How yeast responds to change: Development of new protocol provides key to measuring complete set of yeast protein levels

How yeast responds to change: Development of new protocol provides key to measuring complete set of yeast protein levels
To uncover the fission yeast proteome, an infrared image scanner (top left) is used to simultaneously analyze two fluorescent signals—red and green (center panels). More than 6,000 membrane-mounted samples can be tested at once by the arrayer (bottom right). Credit: 2012 Akihisa Matsuyama, RIKEN Advanced Science Institute

A procedure that allows accurate measurement of the levels of over 99% of the proteins generated by different strains of fission yeast could open the way for new laboratory applications of the species. Researchers should now be able to determine the direct impact of environmental change, life-cycle stage, and gene mutations, deletions and activity on this model organism.

The protocol, developed by Minoru Yoshida and Akihisa Matsuyama of RIKEN's Advanced Science Institute in Wako, together with colleagues from the University of Namur in Belgium, has successfully been manually implemented to study the effect of . The researchers are confident, however, that it could easily be automated.

The advent of high-throughput genome sequencing has meant that complete genome sequences are readily available for many micro-organisms, allowing molecular biologists to deduce their protein sets—known as proteomes. This opens up the possibility of studying the proteome itself, and in particular how protein levels respond to changes in genes, age or the environment.

Fission yeast (Schizosaccharomyces pombe) has become a useful model for human genetic systems because it shares many similar genes and is easy to handle in the laboratory.

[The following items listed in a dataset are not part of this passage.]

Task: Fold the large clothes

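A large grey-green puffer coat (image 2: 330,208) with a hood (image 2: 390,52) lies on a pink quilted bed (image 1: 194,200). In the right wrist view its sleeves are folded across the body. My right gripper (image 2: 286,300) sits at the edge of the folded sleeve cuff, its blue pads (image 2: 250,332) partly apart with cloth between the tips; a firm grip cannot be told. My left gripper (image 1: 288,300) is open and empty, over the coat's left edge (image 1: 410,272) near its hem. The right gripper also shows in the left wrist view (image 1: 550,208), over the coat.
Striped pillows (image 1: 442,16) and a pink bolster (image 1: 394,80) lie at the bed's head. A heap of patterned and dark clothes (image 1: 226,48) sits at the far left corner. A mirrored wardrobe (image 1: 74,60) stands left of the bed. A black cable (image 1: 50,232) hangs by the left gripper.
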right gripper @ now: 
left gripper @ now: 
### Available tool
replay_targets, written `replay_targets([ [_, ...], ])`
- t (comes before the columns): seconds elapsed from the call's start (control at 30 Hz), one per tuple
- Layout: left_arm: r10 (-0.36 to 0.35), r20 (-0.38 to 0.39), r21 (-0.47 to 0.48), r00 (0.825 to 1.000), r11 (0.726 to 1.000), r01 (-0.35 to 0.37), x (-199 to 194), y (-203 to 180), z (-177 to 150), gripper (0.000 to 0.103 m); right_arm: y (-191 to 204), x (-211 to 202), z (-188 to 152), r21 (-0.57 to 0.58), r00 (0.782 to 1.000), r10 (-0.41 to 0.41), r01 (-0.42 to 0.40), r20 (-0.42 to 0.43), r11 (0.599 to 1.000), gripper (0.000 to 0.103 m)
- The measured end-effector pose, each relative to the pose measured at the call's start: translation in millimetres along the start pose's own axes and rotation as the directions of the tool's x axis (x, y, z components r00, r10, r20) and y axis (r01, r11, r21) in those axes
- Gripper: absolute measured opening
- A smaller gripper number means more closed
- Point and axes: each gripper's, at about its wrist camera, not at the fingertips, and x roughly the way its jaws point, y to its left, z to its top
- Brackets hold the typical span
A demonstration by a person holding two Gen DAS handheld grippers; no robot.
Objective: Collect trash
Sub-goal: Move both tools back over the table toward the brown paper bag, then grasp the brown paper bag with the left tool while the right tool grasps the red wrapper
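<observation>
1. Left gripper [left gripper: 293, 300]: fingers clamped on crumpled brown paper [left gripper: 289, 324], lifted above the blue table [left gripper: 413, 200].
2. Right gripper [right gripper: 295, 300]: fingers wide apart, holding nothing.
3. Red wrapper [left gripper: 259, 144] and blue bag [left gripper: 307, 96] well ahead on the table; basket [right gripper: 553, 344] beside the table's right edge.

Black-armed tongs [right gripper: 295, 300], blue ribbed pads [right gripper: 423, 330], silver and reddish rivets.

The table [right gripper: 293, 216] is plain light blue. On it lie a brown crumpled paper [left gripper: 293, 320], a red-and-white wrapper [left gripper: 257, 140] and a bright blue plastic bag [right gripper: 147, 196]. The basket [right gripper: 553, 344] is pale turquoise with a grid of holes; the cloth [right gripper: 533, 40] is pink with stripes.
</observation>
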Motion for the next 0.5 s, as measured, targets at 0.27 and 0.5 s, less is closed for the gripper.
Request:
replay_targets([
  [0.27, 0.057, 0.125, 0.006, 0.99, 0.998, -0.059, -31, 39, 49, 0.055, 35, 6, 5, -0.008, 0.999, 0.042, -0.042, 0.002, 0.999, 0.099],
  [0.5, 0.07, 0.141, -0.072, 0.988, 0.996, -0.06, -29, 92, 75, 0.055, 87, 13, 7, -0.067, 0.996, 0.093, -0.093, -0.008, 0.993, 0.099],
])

The approximately 5000-gene fission was first published in 2002, but several significant hurdles have prevented researchers determining accurate levels of all the proteins it generates. One obstacle was the yeast cell wall, which makes it difficult to extract proteins from the cell for analysis. In earlier work, Yoshida and colleagues successfully developed a means of bursting these cell walls to prepare mixtures of the proteins inside.

The new procedure allows comparison of the proteomes of different strains of yeast—typically a normal 'wild-type' strain with a genetic mutant or a strain raised in a specific environment. Specifically, it relies on tagging of open reading frames (ORFs)—the sections of chromosomes where proteins are encoded—with a small tag which is recognized by a fluorescently labeled antibody. The researchers introduced the tags to the strains of interest by means of a 'mass mating' from which only yeast progeny containing tagged ORFs were selected. The level of each protein could then be determined using a fluorescence scanner.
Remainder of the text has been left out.